> DIRECTIONS FOR THIS TASK
When you spot the word "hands" in a line of the data below, copy that line.

-- Opening Marker --

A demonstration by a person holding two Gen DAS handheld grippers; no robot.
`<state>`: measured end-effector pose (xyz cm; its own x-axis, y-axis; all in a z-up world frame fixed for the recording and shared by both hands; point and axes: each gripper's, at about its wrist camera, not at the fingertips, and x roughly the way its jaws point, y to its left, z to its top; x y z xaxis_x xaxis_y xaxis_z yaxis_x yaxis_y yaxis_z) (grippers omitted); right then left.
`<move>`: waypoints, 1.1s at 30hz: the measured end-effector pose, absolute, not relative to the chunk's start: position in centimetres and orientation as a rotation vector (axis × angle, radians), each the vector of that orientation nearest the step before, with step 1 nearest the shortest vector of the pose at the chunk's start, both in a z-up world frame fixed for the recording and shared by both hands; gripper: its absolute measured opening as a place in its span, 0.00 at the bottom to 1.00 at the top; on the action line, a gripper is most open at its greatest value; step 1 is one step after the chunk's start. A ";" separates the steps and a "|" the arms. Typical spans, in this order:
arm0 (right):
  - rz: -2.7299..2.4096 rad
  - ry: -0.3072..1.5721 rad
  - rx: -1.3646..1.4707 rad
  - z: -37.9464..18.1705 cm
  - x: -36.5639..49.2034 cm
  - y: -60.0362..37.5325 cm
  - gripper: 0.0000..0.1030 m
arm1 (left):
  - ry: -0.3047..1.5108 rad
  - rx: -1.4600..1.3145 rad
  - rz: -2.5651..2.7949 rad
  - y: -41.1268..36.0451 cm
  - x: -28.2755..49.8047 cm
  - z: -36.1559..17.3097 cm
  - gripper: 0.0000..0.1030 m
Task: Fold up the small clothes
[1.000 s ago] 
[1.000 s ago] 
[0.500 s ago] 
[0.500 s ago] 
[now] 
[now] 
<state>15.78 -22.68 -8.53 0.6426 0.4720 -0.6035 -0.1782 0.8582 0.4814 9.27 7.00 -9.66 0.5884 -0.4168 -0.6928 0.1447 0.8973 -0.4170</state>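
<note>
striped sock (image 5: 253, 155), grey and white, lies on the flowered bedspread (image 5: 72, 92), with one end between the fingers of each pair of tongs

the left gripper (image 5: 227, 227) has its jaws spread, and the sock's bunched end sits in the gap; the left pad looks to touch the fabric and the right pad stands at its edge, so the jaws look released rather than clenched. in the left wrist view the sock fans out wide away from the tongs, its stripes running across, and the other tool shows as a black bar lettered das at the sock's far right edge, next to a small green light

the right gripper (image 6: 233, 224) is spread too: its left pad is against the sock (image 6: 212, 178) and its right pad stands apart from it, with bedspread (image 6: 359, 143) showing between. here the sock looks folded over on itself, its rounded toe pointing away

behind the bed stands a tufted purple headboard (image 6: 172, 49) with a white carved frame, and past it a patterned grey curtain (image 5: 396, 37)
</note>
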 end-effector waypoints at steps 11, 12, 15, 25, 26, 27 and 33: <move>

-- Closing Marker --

> RESPONSE TO THE EXERCISE
`<state>`: measured end-effector pose (xyz cm; its own x-axis, y-axis; all in a z-up world frame fixed for the recording and shared by both hands; point and axes: each gripper's, at about its wrist camera, not at the fingertips, and x roughly the way its jaws point, y to its left, z to its top; x y z xaxis_x xaxis_y xaxis_z yaxis_x yaxis_y yaxis_z) (grippers omitted); right then left.
`<move>`: waypoints, 1.1s at 30hz: the measured end-effector pose, absolute, not relative to the chunk's start: position in centimetres and orientation as a rotation vector (axis × angle, radians), each the vector of that orientation nearest the step before, with step 1 nearest the shortest vector of the pose at the chunk's start, both in a z-up world frame fixed for the recording and shared by both hands; gripper: its absolute measured opening as a place in its span, 0.00 at the bottom to 1.00 at the top; on the action line, a gripper is most open at its greatest value; step 1 is one step after the chunk's start. A ";" separates the steps and a "|" the arms. Typical spans, in this order:

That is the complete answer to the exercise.